_What you need to do_
Copy each line of the entries below that contains the string "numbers".

_Source information_
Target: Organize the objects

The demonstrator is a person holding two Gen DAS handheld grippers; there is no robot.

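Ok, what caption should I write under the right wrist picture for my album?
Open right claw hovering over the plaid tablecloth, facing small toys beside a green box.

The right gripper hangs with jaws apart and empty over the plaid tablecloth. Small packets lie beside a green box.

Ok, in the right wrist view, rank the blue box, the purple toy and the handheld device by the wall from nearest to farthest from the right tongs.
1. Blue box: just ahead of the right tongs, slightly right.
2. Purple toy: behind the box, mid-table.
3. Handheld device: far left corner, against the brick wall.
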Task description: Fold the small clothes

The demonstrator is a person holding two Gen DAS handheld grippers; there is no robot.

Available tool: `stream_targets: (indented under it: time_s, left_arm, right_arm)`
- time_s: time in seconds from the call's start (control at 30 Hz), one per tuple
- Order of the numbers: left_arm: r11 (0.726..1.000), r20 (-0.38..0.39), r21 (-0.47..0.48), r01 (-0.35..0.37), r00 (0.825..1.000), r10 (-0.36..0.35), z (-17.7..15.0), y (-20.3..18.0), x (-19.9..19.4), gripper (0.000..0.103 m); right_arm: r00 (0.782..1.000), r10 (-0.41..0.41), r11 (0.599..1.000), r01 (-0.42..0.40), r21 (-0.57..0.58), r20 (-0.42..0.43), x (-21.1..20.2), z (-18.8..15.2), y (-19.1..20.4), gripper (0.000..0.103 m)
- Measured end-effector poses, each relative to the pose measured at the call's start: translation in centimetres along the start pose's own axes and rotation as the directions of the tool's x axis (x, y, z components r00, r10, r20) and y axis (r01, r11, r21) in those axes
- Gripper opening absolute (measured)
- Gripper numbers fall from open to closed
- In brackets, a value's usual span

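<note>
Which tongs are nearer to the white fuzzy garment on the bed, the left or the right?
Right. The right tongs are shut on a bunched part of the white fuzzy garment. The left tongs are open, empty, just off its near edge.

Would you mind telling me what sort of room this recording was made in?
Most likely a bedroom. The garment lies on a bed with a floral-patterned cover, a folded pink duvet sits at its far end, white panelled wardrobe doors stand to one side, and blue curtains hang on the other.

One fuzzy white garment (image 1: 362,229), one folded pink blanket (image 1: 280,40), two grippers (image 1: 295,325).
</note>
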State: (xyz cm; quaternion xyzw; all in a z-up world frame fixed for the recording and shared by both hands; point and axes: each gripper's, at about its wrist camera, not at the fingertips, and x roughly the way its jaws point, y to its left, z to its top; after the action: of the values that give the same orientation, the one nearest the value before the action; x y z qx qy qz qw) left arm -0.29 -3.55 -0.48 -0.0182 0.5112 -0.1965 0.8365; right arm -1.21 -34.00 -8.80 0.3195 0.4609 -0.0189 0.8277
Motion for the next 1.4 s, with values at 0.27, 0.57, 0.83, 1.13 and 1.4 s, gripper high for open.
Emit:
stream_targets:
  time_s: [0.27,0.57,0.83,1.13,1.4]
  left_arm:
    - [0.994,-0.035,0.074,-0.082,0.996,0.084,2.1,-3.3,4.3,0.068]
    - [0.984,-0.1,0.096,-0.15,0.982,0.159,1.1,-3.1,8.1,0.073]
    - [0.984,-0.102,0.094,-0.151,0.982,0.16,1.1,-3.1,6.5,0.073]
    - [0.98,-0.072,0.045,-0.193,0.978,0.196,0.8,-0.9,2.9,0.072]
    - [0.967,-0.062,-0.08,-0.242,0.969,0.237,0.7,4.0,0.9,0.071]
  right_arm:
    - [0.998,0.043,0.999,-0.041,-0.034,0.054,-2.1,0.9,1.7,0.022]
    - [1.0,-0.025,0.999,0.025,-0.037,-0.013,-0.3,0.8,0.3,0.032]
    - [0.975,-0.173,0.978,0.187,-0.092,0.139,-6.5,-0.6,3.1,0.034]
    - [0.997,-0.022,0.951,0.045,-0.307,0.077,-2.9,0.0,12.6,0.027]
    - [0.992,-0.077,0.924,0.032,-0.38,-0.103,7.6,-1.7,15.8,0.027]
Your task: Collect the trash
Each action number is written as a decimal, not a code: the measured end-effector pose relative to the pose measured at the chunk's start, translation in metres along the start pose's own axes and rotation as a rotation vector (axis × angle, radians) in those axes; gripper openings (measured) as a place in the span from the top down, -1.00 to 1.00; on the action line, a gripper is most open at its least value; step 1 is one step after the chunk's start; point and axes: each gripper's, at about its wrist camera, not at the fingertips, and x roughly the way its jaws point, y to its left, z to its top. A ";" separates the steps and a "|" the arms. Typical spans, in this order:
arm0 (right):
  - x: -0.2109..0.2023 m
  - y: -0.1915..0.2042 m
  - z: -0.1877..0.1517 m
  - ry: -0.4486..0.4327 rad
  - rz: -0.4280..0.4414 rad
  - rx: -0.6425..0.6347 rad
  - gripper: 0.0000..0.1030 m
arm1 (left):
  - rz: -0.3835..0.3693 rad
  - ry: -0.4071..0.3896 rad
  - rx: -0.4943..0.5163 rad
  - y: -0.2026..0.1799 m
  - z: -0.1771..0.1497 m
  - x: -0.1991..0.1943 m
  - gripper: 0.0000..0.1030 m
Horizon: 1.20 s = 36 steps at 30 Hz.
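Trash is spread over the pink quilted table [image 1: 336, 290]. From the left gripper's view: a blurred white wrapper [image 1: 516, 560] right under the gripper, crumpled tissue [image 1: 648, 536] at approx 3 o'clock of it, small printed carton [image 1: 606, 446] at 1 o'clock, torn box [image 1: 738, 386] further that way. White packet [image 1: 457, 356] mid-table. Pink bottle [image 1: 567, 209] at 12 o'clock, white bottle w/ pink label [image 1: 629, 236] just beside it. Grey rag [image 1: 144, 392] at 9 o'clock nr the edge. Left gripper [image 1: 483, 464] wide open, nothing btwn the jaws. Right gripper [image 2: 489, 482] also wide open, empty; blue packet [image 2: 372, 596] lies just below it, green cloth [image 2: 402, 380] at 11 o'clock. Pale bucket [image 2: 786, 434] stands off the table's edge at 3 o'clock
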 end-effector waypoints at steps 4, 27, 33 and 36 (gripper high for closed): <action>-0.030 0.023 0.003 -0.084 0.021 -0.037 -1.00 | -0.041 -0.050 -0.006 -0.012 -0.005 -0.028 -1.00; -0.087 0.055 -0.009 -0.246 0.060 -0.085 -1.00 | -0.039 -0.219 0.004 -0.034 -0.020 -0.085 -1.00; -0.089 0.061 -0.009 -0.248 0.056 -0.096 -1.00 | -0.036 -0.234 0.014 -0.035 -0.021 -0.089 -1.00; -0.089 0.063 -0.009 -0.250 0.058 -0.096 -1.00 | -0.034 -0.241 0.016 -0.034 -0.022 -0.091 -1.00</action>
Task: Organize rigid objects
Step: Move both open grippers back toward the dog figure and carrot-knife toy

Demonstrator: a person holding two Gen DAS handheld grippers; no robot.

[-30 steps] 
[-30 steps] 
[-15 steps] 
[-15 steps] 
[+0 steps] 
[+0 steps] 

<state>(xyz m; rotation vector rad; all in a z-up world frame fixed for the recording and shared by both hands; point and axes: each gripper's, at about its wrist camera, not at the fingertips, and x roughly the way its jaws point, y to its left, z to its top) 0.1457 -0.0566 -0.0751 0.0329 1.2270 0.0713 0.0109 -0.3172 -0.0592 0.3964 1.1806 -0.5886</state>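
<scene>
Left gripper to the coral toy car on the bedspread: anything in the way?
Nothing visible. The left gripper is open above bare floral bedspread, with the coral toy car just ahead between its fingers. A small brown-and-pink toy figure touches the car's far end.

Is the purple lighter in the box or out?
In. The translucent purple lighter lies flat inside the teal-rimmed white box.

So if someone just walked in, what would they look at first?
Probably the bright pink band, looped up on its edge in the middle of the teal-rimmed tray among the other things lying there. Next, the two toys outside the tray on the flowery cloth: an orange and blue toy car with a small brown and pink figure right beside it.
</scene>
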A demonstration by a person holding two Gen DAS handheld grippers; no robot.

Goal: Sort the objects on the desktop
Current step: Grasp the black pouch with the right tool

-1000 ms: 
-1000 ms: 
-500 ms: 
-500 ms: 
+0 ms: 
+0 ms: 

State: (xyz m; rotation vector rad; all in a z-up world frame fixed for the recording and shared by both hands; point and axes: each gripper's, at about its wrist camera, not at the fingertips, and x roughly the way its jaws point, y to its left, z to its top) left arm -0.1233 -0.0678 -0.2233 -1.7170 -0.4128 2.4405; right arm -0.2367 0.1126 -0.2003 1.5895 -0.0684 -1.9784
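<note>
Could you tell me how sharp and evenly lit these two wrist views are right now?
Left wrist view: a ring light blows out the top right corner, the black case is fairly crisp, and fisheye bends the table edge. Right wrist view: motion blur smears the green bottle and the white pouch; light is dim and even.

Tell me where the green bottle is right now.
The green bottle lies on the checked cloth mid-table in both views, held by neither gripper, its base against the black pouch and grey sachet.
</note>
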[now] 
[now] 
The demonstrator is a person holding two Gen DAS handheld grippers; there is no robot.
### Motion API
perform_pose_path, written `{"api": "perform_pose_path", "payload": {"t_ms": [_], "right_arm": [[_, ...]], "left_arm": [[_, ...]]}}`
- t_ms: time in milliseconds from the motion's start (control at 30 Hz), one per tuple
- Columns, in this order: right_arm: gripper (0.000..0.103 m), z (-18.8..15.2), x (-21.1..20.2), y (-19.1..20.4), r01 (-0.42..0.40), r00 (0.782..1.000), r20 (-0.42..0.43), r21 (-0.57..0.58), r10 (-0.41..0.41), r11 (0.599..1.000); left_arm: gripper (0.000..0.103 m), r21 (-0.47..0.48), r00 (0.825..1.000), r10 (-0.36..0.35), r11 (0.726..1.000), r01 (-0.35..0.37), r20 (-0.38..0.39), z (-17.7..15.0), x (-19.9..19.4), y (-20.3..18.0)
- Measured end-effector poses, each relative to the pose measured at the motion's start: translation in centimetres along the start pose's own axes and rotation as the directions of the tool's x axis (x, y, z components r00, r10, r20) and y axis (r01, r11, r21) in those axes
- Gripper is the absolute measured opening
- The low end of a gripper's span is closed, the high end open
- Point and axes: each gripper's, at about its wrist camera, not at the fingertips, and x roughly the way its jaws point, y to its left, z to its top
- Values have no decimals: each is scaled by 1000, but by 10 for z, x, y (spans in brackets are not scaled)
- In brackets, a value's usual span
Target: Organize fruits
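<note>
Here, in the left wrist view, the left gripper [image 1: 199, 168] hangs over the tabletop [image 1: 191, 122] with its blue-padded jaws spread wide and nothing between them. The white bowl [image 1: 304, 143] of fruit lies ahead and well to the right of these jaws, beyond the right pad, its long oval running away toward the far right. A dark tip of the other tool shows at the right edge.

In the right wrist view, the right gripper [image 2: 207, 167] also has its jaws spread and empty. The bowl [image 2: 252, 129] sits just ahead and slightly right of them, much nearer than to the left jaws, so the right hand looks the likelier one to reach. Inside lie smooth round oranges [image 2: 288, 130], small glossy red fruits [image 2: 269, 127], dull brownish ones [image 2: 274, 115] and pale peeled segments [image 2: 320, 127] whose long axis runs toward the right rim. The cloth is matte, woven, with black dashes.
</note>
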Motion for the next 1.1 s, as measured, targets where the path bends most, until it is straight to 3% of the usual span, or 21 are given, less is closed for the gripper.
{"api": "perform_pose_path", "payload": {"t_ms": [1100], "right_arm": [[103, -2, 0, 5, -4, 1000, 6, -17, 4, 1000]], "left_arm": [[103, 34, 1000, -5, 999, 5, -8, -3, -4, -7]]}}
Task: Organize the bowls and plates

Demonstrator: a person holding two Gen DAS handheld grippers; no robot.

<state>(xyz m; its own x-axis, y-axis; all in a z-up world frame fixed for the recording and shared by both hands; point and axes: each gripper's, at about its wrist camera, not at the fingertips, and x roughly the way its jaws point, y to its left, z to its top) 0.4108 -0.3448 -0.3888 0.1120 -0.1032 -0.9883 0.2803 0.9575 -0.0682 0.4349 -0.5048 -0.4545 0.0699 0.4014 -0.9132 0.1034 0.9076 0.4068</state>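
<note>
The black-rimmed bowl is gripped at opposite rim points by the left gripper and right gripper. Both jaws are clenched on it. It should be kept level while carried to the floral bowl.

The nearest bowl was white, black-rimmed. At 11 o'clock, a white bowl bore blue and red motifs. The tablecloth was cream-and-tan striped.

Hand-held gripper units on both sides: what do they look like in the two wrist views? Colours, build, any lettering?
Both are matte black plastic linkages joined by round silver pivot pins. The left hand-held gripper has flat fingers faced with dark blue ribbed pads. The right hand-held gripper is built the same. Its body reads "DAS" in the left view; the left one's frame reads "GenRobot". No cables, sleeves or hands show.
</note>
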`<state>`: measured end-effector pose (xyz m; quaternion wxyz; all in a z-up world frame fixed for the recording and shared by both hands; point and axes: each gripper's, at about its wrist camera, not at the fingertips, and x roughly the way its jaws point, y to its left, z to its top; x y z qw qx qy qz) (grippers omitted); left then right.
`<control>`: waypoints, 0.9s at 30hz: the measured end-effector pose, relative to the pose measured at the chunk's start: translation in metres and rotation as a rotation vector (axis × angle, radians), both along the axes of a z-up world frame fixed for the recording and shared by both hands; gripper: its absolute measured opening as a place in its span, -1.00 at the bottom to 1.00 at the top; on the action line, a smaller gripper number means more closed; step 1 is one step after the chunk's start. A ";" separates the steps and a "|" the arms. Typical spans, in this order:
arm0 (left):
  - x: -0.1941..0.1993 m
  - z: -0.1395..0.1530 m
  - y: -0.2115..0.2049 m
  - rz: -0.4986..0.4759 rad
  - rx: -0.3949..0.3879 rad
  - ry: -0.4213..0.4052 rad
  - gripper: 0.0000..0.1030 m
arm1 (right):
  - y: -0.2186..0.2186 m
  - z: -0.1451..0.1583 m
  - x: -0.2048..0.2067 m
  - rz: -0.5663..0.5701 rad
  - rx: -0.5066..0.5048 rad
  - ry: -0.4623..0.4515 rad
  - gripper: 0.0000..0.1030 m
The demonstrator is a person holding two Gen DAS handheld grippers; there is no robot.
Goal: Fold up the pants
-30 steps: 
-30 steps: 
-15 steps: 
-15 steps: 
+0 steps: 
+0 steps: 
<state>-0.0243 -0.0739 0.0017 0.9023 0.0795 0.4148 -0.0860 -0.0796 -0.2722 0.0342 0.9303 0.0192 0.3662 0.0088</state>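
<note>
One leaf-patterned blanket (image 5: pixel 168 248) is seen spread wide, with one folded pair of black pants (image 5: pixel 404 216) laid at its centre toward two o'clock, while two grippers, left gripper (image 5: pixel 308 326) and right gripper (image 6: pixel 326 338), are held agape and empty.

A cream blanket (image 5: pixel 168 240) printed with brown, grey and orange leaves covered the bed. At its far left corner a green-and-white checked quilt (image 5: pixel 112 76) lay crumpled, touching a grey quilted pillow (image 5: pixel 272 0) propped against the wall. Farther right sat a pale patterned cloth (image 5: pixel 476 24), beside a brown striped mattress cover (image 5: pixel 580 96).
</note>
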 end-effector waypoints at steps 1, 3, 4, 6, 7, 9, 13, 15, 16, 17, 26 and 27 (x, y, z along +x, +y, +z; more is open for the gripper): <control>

_Task response_
- Order of the numbers: left_arm: r11 (0.726..1.000), r20 (-0.38..0.39), r21 (-0.47..0.48), r01 (-0.35..0.37), r00 (0.825..1.000), r10 (-0.36..0.35), z (-17.7..15.0), y (-20.3..18.0), x (-19.9..19.4), gripper (0.000..0.103 m); right_arm: r00 (0.782..1.000), r10 (-0.41..0.41), r11 (0.599..1.000), r01 (-0.42..0.40), r21 (-0.57..0.58), r20 (-0.42..0.43), x (-21.1..20.2), z (-18.8..15.2), y (-19.1..20.4), gripper (0.000..0.103 m)
- Gripper numbers fall from open to closed

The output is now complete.